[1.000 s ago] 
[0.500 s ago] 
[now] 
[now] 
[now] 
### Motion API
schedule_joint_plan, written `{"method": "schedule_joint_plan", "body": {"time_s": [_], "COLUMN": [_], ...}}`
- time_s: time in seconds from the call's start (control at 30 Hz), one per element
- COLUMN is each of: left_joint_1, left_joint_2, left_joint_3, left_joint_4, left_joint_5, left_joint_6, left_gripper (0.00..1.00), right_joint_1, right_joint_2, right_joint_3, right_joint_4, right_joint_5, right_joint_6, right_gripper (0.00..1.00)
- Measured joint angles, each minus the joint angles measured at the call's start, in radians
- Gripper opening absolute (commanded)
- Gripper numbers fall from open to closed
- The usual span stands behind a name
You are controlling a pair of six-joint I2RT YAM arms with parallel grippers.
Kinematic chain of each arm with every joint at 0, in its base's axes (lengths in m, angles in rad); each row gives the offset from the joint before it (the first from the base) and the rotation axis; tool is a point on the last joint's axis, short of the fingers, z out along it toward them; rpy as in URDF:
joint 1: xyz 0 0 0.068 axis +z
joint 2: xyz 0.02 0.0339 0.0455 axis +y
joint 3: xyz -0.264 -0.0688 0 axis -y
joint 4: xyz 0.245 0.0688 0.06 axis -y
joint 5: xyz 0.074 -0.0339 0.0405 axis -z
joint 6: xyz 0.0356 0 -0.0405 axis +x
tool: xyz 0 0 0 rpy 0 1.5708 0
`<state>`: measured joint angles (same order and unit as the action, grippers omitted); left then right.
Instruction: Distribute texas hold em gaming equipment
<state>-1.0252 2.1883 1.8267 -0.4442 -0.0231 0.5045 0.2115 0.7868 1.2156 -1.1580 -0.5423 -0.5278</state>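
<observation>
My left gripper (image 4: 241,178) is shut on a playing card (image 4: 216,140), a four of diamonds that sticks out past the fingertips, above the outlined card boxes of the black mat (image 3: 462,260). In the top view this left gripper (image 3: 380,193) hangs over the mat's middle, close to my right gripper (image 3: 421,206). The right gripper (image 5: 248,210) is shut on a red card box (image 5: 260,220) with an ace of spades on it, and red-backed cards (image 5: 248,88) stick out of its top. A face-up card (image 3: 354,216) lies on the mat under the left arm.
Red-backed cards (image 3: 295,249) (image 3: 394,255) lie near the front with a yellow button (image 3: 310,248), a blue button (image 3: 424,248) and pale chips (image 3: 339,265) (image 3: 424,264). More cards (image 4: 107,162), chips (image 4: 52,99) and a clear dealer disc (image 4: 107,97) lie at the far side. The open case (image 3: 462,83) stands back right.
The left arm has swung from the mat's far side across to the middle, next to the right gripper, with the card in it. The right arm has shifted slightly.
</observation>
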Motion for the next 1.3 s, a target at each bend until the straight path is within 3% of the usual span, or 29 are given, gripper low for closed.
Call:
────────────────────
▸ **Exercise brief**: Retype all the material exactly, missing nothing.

▸ **Your solution**:
[1.000 s ago] 
[0.500 s ago] 
[now] 
[now] 
[now] 
### Motion API
schedule_joint_plan, written `{"method": "schedule_joint_plan", "body": {"time_s": [_], "COLUMN": [_], ...}}`
- time_s: time in seconds from the call's start (control at 30 Hz), one per element
- COLUMN is each of: left_joint_1, left_joint_2, left_joint_3, left_joint_4, left_joint_5, left_joint_6, left_gripper (0.00..1.00), right_joint_1, right_joint_2, right_joint_3, right_joint_4, right_joint_5, right_joint_6, right_gripper (0.00..1.00)
- Measured joint angles, each minus the joint angles measured at the call's start, in radians
- Gripper opening absolute (commanded)
- Gripper numbers fall from open to closed
- The usual span stands behind a name
You are controlling a pair of six-joint I2RT YAM arms with parallel grippers.
Kinematic chain of each arm with every joint at 0, in its base's axes (lengths in m, angles in rad); each row gives the offset from the joint before it (the first from the base) and the rotation axis; tool is a point on the last joint's axis, short of the fingers, z out along it toward them; rpy as in URDF:
joint 1: xyz 0 0 0.068 axis +z
joint 2: xyz 0.02 0.0339 0.0455 axis +y
joint 3: xyz -0.264 -0.0688 0 axis -y
joint 4: xyz 0.245 0.0688 0.06 axis -y
joint 5: xyz 0.074 -0.0339 0.0405 axis -z
joint 6: xyz 0.0356 0 -0.0405 axis +x
tool: xyz 0 0 0 rpy 0 1.5708 0
`<state>`: measured joint angles (same order and unit as the action, grippers omitted); left then right.
Instruction: Distribute texas hold em gaming equipment
<state>-1.0252 2.1883 1.8267 -0.4442 -0.0231 0.5045 0.2115 0.7868 1.2156 -1.1580 -0.5423 -0.5278</state>
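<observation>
My left gripper (image 4: 241,178) is shut on a playing card (image 4: 216,140), a four of diamonds that sticks out past the fingertips, above the outlined card boxes of the black mat (image 3: 462,260). In the top view this left gripper (image 3: 380,193) hangs over the mat's middle, close to my right gripper (image 3: 421,206). The right gripper (image 5: 248,210) is shut on a red card box (image 5: 260,220) with an ace of spades on it, and red-backed cards (image 5: 248,88) stick out of its top. A face-up card (image 3: 354,216) lies on the mat under the left arm.
Red-backed cards (image 3: 295,249) (image 3: 394,255) lie near the front with a yellow button (image 3: 310,248), a blue button (image 3: 424,248) and pale chips (image 3: 339,265) (image 3: 424,264). More cards (image 4: 107,162), chips (image 4: 52,99) and a clear dealer disc (image 4: 107,97) lie at the far side. The open case (image 3: 462,83) stands back right.
The left arm has swung from the mat's far side across to the middle, next to the right gripper, with the card in it. The right arm has shifted slightly.
</observation>
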Motion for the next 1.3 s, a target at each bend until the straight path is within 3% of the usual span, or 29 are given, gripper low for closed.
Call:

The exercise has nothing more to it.